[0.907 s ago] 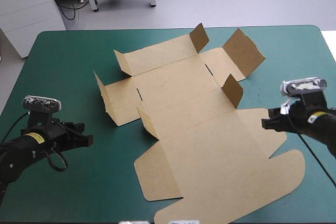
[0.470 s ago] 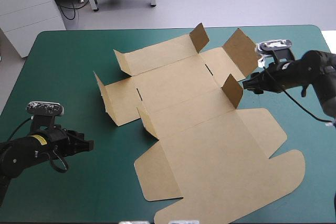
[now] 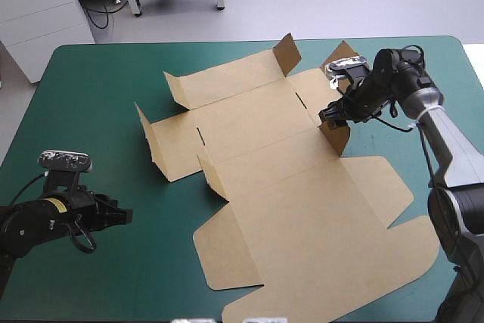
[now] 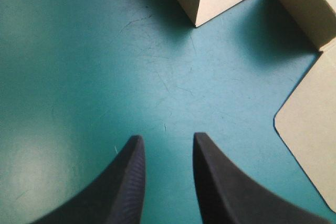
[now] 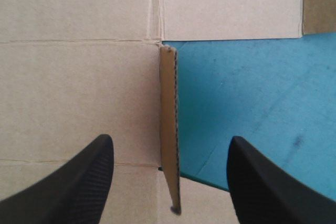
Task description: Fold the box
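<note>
The brown box lies as a cut sheet spread across the middle of the tabletop, from the upper centre of the high view down to the lower right. Most of it is flat. Its large panel with rounded tabs fills the lower right, and several short flaps stand raised along the upper and left parts of the sheet. One upright flap stands right of centre, and the right gripper is directly over it, its arm reaching in from the frame's right side. In the right wrist view, the black fingers of that gripper stand wide apart. The flap shows edge-on between them, touching neither, with flat board on one side and teal-green cover on the other. The left gripper sits low at the lower left of the high view, clear of the sheet. Its fingers are slightly parted over bare cover, with corners of the box ahead.
</note>
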Robot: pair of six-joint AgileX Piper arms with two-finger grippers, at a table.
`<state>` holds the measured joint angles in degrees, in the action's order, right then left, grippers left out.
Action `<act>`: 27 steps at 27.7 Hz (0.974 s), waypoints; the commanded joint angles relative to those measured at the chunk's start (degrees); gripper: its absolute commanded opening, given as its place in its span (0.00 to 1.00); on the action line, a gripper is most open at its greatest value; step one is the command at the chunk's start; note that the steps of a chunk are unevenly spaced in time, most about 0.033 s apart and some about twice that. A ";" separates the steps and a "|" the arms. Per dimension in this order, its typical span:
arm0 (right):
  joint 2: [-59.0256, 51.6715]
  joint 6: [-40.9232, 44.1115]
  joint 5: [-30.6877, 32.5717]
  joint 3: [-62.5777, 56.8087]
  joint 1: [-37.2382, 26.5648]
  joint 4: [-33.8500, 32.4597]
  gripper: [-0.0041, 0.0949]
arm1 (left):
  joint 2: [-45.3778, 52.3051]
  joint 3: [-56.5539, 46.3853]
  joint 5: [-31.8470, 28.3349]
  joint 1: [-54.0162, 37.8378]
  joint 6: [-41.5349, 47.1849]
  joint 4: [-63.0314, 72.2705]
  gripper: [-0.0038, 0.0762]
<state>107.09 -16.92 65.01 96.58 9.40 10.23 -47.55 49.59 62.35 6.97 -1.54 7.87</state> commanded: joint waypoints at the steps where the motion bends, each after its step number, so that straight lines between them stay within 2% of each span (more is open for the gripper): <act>1: 0.83 -0.08 1.46 3.92 -0.09 0.05 0.63 | 0.07 1.85 -1.56 0.12 0.27 -0.10 0.32; 3: 2.05 -0.08 1.85 4.63 -0.09 0.16 0.61 | 0.07 1.85 -1.56 0.12 0.27 -0.10 0.32; 6: 3.49 -0.08 1.85 5.05 -0.09 0.28 0.53 | 0.07 1.85 -1.45 0.12 0.27 -0.10 0.32; 9: 3.58 -0.08 1.62 5.05 -0.09 0.28 0.33 | 0.07 1.85 -1.45 0.12 0.27 -0.10 0.32; 12: 3.58 -0.37 1.62 5.08 -0.09 0.28 0.06 | 0.07 1.85 -1.45 0.12 0.27 -0.10 0.32; 13: 3.58 -0.49 1.62 5.08 -0.09 0.28 0.02 | 0.07 1.85 -1.45 0.12 0.27 -0.10 0.32; 16: 3.58 -0.49 1.94 5.45 -0.09 0.17 0.03 | 0.07 1.85 -1.45 0.12 0.27 -0.10 0.32; 21: 3.58 -11.03 6.04 7.92 0.00 0.17 0.03 | 0.07 1.85 -1.40 0.12 0.27 -0.10 0.32; 26: 3.58 -17.58 6.33 10.05 0.71 0.55 0.02 | 0.07 1.85 -1.03 0.12 0.27 -0.10 0.32; 27: 3.58 -21.22 6.21 10.14 1.80 0.68 0.02 | 0.07 1.85 -0.78 0.12 0.27 -0.22 0.32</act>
<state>113.88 -32.46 70.23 104.65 10.03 10.17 -47.55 49.59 63.40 6.97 -1.54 7.32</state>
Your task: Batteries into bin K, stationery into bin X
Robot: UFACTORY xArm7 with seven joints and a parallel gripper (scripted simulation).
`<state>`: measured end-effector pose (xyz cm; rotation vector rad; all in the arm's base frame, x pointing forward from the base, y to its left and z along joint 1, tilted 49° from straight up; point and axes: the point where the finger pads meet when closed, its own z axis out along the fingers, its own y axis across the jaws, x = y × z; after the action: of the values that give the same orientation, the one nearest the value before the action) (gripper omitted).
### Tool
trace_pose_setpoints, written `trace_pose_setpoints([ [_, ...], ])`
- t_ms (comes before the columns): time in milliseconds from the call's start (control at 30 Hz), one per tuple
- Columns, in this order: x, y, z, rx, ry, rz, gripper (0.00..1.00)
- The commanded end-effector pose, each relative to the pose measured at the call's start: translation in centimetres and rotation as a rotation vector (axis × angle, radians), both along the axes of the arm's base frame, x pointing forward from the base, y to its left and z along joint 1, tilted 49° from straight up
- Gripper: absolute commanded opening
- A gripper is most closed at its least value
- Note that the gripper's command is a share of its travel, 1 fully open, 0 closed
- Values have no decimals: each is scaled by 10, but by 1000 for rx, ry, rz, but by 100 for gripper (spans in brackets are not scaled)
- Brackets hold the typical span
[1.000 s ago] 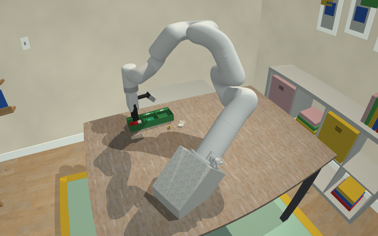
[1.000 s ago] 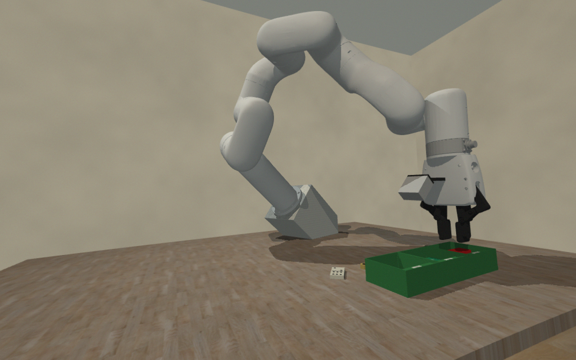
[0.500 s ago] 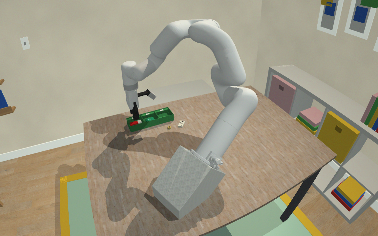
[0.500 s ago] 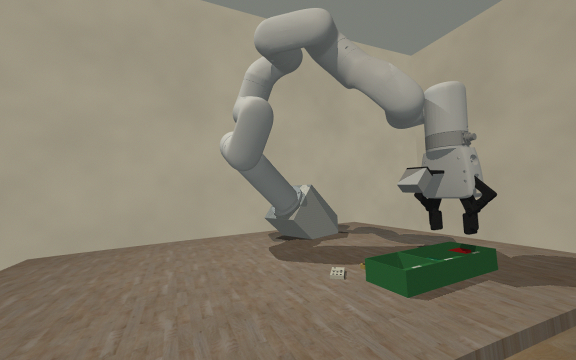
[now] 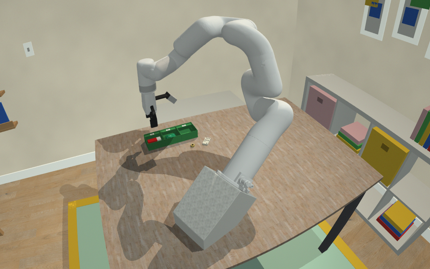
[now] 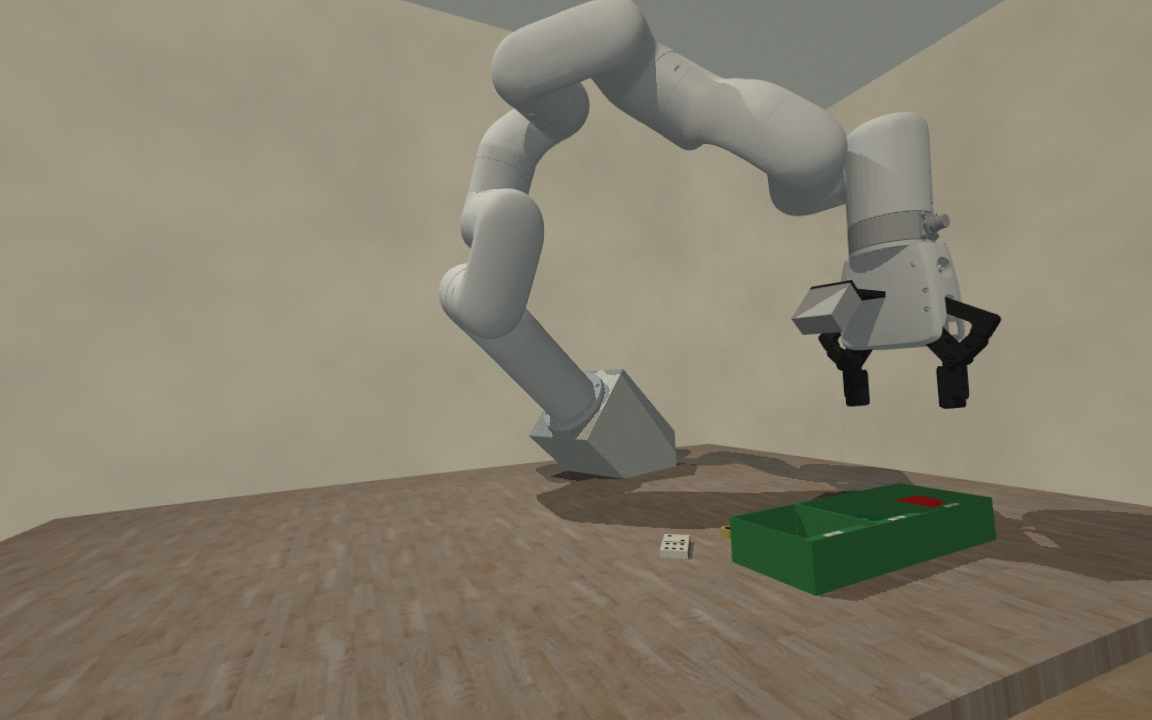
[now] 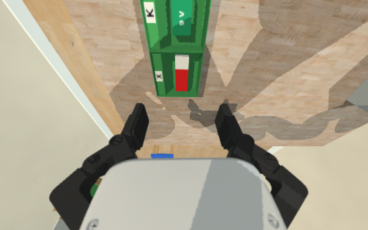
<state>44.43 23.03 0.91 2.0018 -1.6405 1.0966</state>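
A green tray of bins (image 5: 170, 134) stands on the table; it also shows in the exterior view (image 6: 862, 535). The end bin marked X (image 7: 177, 75) holds a red and white eraser (image 7: 181, 73), which also shows in the top view (image 5: 154, 139). The bin marked K (image 7: 174, 23) beside it holds a green 9 V battery (image 7: 181, 22). My gripper (image 6: 905, 386) is open and empty, well above the X end of the tray. In the wrist view its fingers stand wide apart with nothing between them.
A white domino (image 5: 206, 141) and a small yellow ring (image 5: 192, 145) lie on the table to the right of the tray. The domino also shows in the exterior view (image 6: 675, 545). The table's edge is close behind the tray's X end.
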Motion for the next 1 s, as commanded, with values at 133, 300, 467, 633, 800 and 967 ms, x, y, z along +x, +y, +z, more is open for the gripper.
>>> trace_pose_setpoints([
  [133,-13,27,25,4,-1,5,100],
  [300,-18,38,35,4,-1,5,100],
  [467,-24,49,45,4,-1,5,100],
  [633,-29,58,55,4,-1,5,100],
  [800,-29,58,54,4,-1,5,100],
  [967,-29,58,55,4,-1,5,100],
])
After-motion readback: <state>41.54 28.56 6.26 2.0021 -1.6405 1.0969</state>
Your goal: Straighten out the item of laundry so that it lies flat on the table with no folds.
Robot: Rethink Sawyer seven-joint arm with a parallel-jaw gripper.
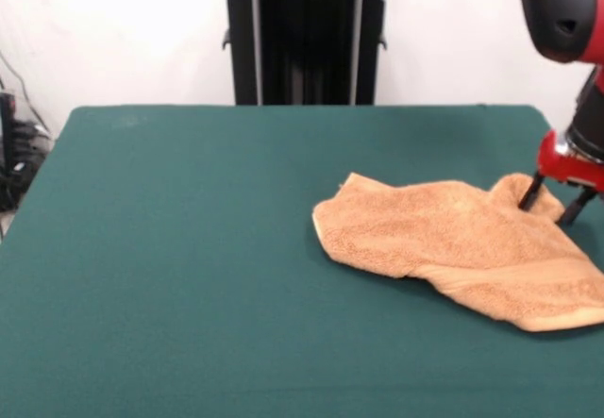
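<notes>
In the front view, the towel (462, 248) lies on the green table (189, 267), toward the right side of the cloth-covered surface and about midway between its far and near edges. It is not flat. Its outline is uneven: a rounded lobe bulges at the left end, a small flap juts up at the upper left, and another hump of cloth rises at the upper right. A smoother woven band runs along the lower right part, where the towel reaches almost to the picture's right edge. A soft crease crosses the middle, so part of the cloth seems doubled over on itself.

The arm comes down from the upper right corner, just above the towel's right end. A large black and red link fills that corner, and below it a narrower dark section leads down to a red wrist block. The gripper (552, 205) hangs from that block, pointing downward and leaning slightly to the left. Its two thin black fingers (531, 192) are spread apart, one touching or just over the raised hump at the towel's upper right, the other over the cloth just to its right. Nothing is clamped between them.

The black pedestal (307, 36) stands well behind the towel, beyond the table's far edge.
</notes>
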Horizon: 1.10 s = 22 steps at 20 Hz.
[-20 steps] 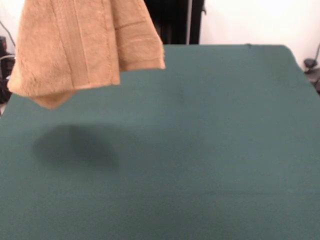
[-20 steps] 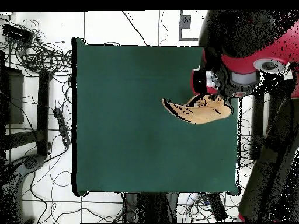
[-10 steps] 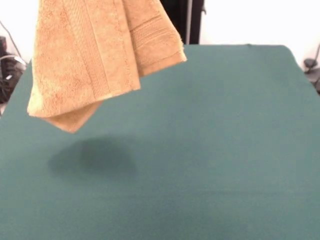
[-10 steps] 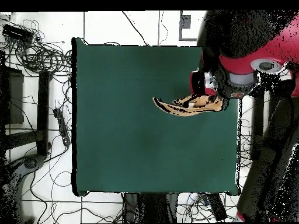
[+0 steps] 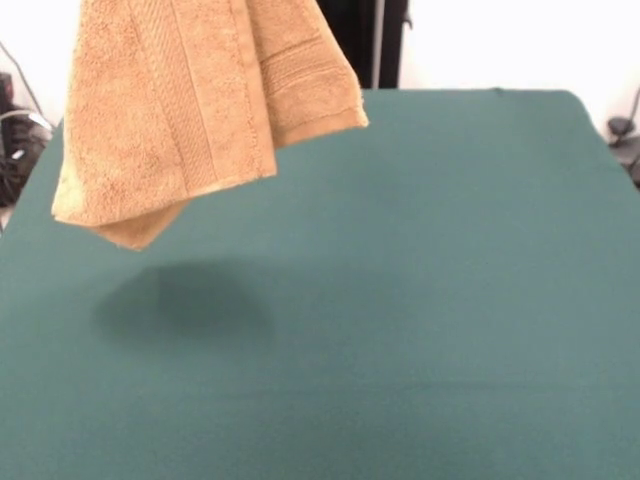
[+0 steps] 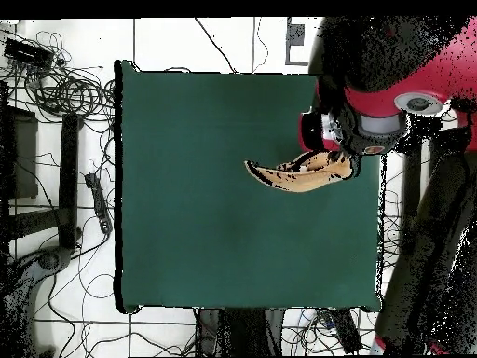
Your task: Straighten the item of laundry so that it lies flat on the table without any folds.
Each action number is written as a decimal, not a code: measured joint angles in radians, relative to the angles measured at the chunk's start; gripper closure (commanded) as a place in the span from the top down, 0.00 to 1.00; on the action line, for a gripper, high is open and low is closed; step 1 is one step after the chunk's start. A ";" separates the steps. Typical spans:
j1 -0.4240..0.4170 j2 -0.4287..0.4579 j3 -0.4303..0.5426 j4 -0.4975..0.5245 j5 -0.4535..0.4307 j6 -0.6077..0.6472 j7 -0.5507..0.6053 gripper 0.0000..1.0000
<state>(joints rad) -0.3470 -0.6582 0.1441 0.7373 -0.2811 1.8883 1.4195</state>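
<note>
The orange-tan towel (image 5: pixel 190 110) hangs folded in the air above the left far part of the green table (image 5: pixel 420 300). Its ribbed border bands run down its length, and its shadow lies on the cloth below it. Its top runs out of the front view, so the gripper does not show there. In the overhead view the towel (image 6: pixel 298 173) is a narrow bunched strip near the table's right edge (image 6: pixel 376 233). It hangs from the end of the red and black arm (image 6: pixel 359 126). The arm's wrist covers the gripper itself.
Cables and stands lie on the floor left of the table in the overhead view (image 6: pixel 65 140). The robot's pedestal (image 5: pixel 350 40) stands dark behind the table's far edge. A dark fixture (image 5: pixel 622 135) sits off the right far corner.
Over the last second the hanging towel has shifted right in the front view, inward over the table, and swung slightly. In the last half second it has barely moved.
</note>
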 measured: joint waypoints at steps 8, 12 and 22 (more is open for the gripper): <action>0.000 -0.004 0.000 0.041 0.037 -0.115 0.000 0.00; 0.000 -0.003 0.000 0.050 0.039 -0.156 0.000 0.00; 0.000 -0.001 0.000 0.060 0.039 -0.198 0.000 0.00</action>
<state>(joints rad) -0.3467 -0.6593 0.1441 0.7974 -0.2421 1.6902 1.4195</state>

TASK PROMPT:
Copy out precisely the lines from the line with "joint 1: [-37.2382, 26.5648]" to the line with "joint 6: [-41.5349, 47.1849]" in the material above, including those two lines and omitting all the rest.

EXPECTED ANSWER:
  joint 1: [-37.2382, 26.5648]
  joint 4: [-33.8500, 32.4597]
  gripper: [-0.0041, 0.0949]
arm1 (left):
  joint 2: [-45.3778, 52.3051]
  joint 3: [-56.5539, 46.3853]
  joint 5: [-31.8470, 28.3349]
  joint 1: [-54.0162, 37.8378]
  joint 6: [-41.5349, 47.1849]

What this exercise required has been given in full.